Acque agitate al Fondo monetario internazionale. Già da tempo si discute su come adeguare l’assetto della dirigenza. Ora arriva la proposta di aumentare il peso dei paesi asiatici. Naturalmente, a scapito degli europei che crescono molto più lentamente. Ma che all’interno del Fondo, insieme agli Stati Uniti, hanno maggior potere. Una riforma passa allora per una revisione del sistema delle quote e delle circoscrizioni che portano alla nomina dei direttori. Mentre anche il tacito accordo che vede sempre un europeo al vertice è ormai superato dalla storia.
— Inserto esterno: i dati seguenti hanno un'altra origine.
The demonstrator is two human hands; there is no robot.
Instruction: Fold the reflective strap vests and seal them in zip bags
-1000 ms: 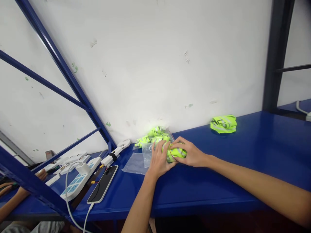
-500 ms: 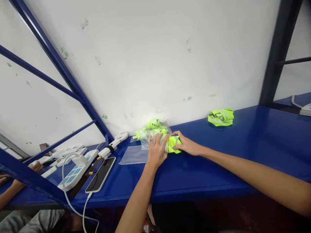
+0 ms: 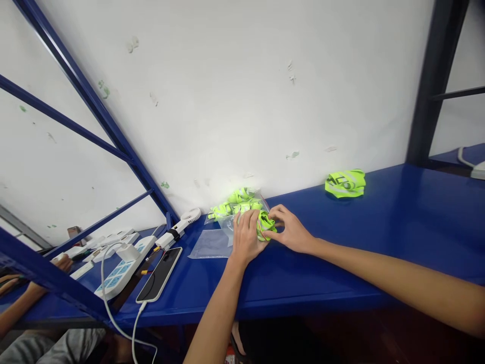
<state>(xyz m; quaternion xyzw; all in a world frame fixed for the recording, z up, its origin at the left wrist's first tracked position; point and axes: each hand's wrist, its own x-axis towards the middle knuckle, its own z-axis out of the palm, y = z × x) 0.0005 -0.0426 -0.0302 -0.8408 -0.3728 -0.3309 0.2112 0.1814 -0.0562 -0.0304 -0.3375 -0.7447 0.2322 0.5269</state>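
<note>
A rolled hi-vis vest [image 3: 266,225], yellow-green with reflective bands, sits between my hands, its round end facing right. A clear plastic bag with a thin red edge is around part of the roll. My left hand [image 3: 248,233] is closed around the bagged part, fingers over the top. At the exposed end, my right hand [image 3: 287,230] is closed, thumb and fingertips pressing on the vest near the red edge. Behind my left hand lie several rolled vests in clear bags [image 3: 242,198]. A flat clear bag [image 3: 210,244] rests left of it.
A folded hi-vis vest [image 3: 345,183] lies farther right on the blue table [image 3: 341,237]. To the left are a phone [image 3: 159,275] on a white cable, a handheld fan [image 3: 182,226] and a power strip [image 3: 123,270]. Beyond the blue frame, another person's hand [image 3: 62,263] shows.
More of the vest roll is now inside the bag, and its exposed end is shorter. My right hand has shifted slightly left, its fingers at the bag's red edge.
</note>
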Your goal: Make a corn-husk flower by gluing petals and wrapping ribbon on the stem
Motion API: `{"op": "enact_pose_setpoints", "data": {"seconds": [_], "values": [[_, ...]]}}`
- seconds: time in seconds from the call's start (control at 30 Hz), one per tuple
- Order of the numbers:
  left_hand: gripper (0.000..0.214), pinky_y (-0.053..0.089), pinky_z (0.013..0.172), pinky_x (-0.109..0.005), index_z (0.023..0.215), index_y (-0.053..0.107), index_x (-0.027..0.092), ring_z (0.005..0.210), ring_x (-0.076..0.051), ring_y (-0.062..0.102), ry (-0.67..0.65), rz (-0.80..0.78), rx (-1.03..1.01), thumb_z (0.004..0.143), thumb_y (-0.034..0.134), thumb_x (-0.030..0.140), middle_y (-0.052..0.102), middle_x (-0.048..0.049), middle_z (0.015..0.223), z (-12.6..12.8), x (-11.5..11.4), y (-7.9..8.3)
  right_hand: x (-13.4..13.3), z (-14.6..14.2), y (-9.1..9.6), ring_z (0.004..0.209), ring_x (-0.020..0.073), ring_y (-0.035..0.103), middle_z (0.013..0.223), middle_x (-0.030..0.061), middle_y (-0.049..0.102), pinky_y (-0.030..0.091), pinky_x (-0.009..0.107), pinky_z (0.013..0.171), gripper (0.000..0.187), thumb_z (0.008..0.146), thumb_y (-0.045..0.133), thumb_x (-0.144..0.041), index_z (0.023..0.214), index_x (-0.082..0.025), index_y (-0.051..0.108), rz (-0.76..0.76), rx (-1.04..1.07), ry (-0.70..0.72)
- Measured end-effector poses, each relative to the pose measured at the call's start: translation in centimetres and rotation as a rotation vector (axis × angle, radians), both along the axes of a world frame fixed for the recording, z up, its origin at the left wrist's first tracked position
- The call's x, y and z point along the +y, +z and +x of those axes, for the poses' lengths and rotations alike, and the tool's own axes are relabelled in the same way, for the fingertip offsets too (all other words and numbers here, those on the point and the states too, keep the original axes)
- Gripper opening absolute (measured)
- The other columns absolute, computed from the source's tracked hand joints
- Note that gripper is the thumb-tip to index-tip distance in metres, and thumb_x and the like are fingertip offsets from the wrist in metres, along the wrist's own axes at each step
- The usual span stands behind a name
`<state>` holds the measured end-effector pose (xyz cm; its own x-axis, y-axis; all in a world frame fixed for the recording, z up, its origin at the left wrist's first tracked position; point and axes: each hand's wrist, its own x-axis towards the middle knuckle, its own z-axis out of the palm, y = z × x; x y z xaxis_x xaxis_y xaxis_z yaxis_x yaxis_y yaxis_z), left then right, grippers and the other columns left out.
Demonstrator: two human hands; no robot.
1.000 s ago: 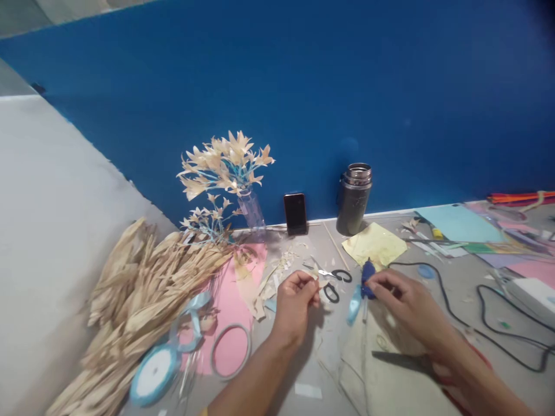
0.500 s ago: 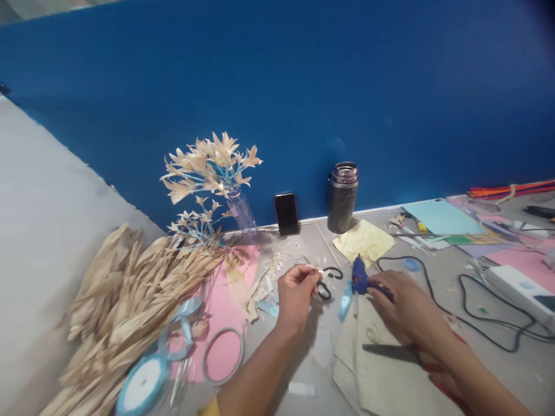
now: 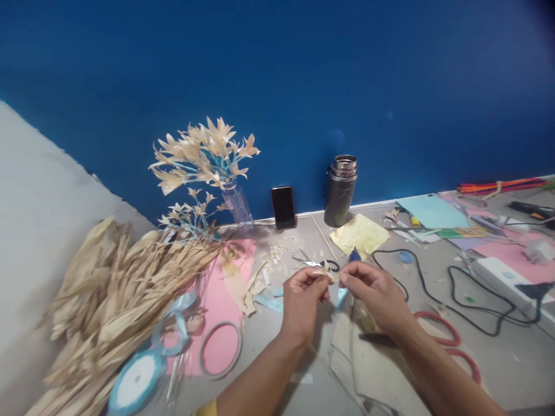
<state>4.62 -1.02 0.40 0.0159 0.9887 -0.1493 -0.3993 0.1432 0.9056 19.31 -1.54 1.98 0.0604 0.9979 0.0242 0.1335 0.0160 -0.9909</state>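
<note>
My left hand (image 3: 306, 297) is closed in a pinch on a small pale husk piece (image 3: 333, 276), mostly hidden by the fingertips. From the other side, my right hand (image 3: 375, 294) pinches at the same piece, its thumb and forefinger together. Just beyond the fingers lie small black-handled scissors (image 3: 312, 263). The blue glue gun (image 3: 354, 255) stands behind my right hand, with only its top showing. Beneath my right forearm are red-handled scissors (image 3: 453, 332), partly covered.
Dried corn husks (image 3: 130, 289) heap at the left beside a ribbon spool (image 3: 137, 378) and tape ring (image 3: 220, 325). Against the wall stand a vase (image 3: 238, 211) of husk flowers, a phone (image 3: 283, 208) and a flask (image 3: 340, 193). A black cord (image 3: 427, 283) and power strip (image 3: 503, 280) lie right.
My right hand has let go of the glue gun and moved left to meet my left hand at the small husk piece. The red scissor handles are now uncovered.
</note>
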Motion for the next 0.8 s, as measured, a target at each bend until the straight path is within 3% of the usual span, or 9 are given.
{"op": "enact_pose_setpoints", "data": {"seconds": [0.27,0.8], "values": [[0.025,0.039,0.050,-0.018,0.070,0.064,0.015,0.050,-0.006,0.052,-0.057,-0.138,-0.246,0.064,0.086,0.026,0.070,-0.0024,0.072,-0.63,-0.02,-0.38,0.29,0.13,-0.10,0.053,0.0106,0.043,0.059,-0.0020,0.059,0.032,0.025,0.052,0.022,0.073,0.072,-0.037,0.065,-0.018,0.064,-0.101,0.156,-0.032],[0.027,0.037,0.048,-0.018,0.073,0.064,0.014,0.050,-0.006,0.052,-0.117,-0.163,-0.158,0.064,0.085,0.028,0.067,-0.0009,0.068,-0.78,-0.49,-0.33,0.19,-0.36,0.53,0.062,0.0174,0.057,0.061,0.0012,0.065,0.043,0.028,0.060,0.022,0.074,0.067,-0.039,0.063,-0.019,0.065,-0.020,-0.073,0.000]]}}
Il Fondo monetario internazionale è in agitazione. Qualche mese fa il governatore della Banca d’Inghilterra aveva lanciato un segnale: auspicava che si rivedesse l’assetto della dirigenza del Fondo. Già da tempo, almeno dalla crisi asiatica del 1997-1998, gli osservatori erano giunti alla medesima conclusione, ma a livello ufficiale si manteneva un atteggiamento più che prudente rispetto a un argomento che scalda gli animi. Ma ecco che ora Anne Krueger, il numero due del Fondo, avanza suggerimenti concreti: propone di aumentare il peso dei paesi asiatici. Il che, in sostanza, significa ridimensionare il ruolo degli altri.
Naturalmente, nessuno si offre volontario, e qui sta tutta la difficoltà della questione. Certo, Anne Krueger è al termine del suo incarico e forse è proprio questa la ragione di una presa di posizione che irrita più di un governo.

Le quote dell’Fmi

Di cosa si tratta? L’Fmi appartiene ai paesi che ne sono membri e che in esso investono, in ragione del loro peso economico. I capitali versati sono poi utilizzati per concedere prestiti ai paesi che affrontano difficoltà nei pagamenti internazionali. Il Fondo è una sorta di “pompiere” internazionale che cerca di estinguere i focolai delle crisi finanziarie.
Alla base di tutto, c’è il principio per cui a ogni paese viene assegnata una quota, che dà diritto a chiedere prestiti, prevede l’obbligo di versare fondi nella cassa comune, ma dà anche il diritto di voto. Di conseguenza, i “giganti” sul piano economico sono quelli che hanno più potere.
La logica è quella azionaria: più si paga, più si controlla. Il peso della Francia equivale al 5,1 per cento, gli Stati Uniti sono al 17,5 per cento, la Cina ha il 3 per cento e l’India il 2 per cento. In linea di principio, le quote vengono ridefinite ogni cinque anni per tenere conto dell’evoluzione della situazione, essenzialmente della crescita del Pil e delle esportazioni di ogni paese.
L’ultima revisione risale al 1998. Quella del 2003 è saltata proprio a causa dell’inasprirsi della controversia. Si è perciò deciso di rimandare l’appuntamento al 2008, ufficialmente per lasciare il tempo di riconsiderare l’insieme della questione. Ma quello che sembrava un tentativo di insabbiare le cose, potrebbe dar luogo, alla fine, a un vero dibattito.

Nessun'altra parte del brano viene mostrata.